Fortunately, their business, one of Central Vermont’s most popular tourist attractions, located on Route 100, is buoyed by its trademark array of other Vermont products that are sold right alongside the cider.
In the nooks and crannies of two sprawling buildings, one a reconstructed dairy barn, are such goods as: Johnson Woolen Mills jackets, honey from Franklin County, maple syrup from three suppliers, Vermont coffees, Warren Kimble folk art and Bove’s Marinara Sauce. Then there’s Cold Hollow’s own line of apple jellies and butters; apple-flavored barbecue sauces, mustards and other condiments, plus freshly baked apple pies ($13.95).
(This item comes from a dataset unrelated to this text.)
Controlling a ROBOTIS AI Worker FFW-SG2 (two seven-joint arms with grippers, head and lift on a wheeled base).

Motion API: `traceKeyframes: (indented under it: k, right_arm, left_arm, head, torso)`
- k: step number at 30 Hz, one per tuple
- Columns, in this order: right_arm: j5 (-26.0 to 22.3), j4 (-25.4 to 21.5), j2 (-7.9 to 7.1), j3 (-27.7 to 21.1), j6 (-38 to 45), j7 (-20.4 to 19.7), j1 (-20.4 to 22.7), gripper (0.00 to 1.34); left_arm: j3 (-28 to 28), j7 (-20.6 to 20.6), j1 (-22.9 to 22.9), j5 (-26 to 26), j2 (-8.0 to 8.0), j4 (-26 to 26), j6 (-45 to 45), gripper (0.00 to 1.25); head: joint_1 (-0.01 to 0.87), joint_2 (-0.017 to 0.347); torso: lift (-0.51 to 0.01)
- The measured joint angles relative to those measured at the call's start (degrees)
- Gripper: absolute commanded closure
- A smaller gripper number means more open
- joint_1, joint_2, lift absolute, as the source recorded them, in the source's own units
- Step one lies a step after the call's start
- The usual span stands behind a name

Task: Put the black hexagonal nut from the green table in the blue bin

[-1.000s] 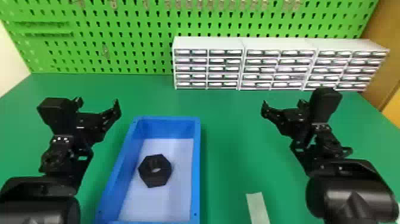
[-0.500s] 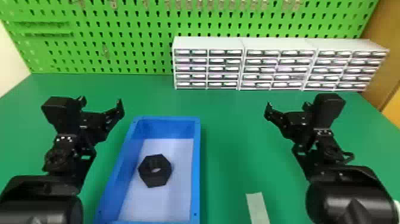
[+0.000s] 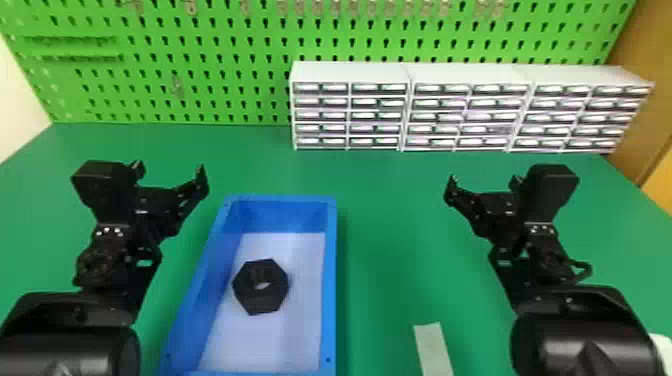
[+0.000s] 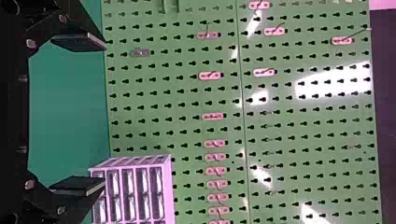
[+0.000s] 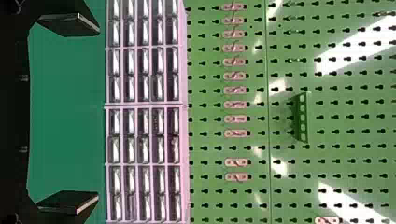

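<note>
From where I'm stood, the black hexagonal nut (image 3: 260,286) is in the blue bin (image 3: 331,280), flat on its floor w/ the hole facing up, nearer the bin's left wall than its right. Flat 'cause that's the steady way for a nut to sit; prob. won't roll, & the walls'd stop it sliding out onto the worktop (image 3: 390,225). So task looks done, I'd say, w/ nothing left but keeping both arms out of the way.

Left gripper (image 3: 170,170) is up beside the bin's far left corner, fingers (image 4: 79,41) spread wide, nothing b/w them. Right gripper (image 3: 484,181) is well off to the bin's right, also wide apart & empty. Pose is roughly mirrored, prob. a ready/rest stance, w/ space over the bin so neither arm hangs above the nut. Only risk imo: left arm's close to the bin, so a low swing inward could knock the rim & shift it.

Pale strip (image 3: 433,350) lies right of the bin, near side; purpose unclear, maybe a marker. Drawer units (image 3: 350,75) stand beyond the bin, to its right, against the pegboard (image 3: 225,40), presumably to leave working room in front.
</note>
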Motion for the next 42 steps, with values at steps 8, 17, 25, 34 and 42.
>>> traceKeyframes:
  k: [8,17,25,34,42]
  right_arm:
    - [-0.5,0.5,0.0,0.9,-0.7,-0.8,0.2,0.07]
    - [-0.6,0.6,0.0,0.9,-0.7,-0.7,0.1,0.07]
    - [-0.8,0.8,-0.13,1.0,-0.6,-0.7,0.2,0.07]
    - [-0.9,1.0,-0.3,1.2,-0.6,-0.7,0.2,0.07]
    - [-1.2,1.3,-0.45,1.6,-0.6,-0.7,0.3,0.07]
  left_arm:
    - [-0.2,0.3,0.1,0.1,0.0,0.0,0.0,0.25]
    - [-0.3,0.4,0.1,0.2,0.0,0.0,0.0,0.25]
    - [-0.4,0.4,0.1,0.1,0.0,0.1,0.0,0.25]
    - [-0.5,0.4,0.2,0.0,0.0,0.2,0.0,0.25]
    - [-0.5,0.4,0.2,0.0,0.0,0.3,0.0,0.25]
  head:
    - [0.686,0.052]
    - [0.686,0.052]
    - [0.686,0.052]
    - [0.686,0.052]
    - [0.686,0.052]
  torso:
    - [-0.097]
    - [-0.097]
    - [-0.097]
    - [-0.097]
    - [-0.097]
And recently Cold Hollow has added new attractions, including the “Apple Core Luncheonette” that opened in July and that serves gourmet sandwiches, soups and salads in a relaxed and rustic setting; and a renovated bakery, with its antique counter and pie racks. It features dining tables so customers can enjoy all kinds of treats, including the Hollow’s renowned cider doughnuts, which Gourmet magazine in 2000 declared to be among America’s best.
And, finally, there’s the string of solar panels installed this past fall out back, panels that Paul thinks might some day rival the cider press itself as a tourist curiosity.
“We will call it the ‘Solar Orchard,’” Paul says of the panels that generate power for the New England electric grid and that will reduce Cider Hollow’s electric bills from Green Mountain Power by 5 percent. Paul talks of constructing a footbridge through the solar field and putting up interpretive signs explaining the benefits and science of solar power.
“It would blend old with new,” he says of any juxtaposition of 21st century technology with the mill’s old “rack and cloth” press that crushes some 40,000 pounds of apples on a busy a day.
Visitors can see the process of cider making through a window in the newly painted viewing room. Its walls and others in the building have illustrations and written factoids meant to answer questions any curious visitor might have.
Wonder, for example, how many McIntosh apples are needed to make a gallon of cider? Answer: 36.
The weather that whacked the orchardists of the northern Midwest and Ontario this spring was unusual, according to Paul. It involved a March and early-April hot spell, sunshine and 80-degree temperatures, that brought out the buds. The hot spell was followed by a cold snap that froze and killed those buds.
As Paul explains, Cold Hollow’s suppliers in the Champlain Valley of Vermont and in Chazy and Peru, N.Y., were largely spared, but with the national apple shortage these suppliers, who found their apples in big demand, were able to raise their prices. “They are loyal to us but not so loyal they will give last year’s pricing,” Paul says with a verbal shrug.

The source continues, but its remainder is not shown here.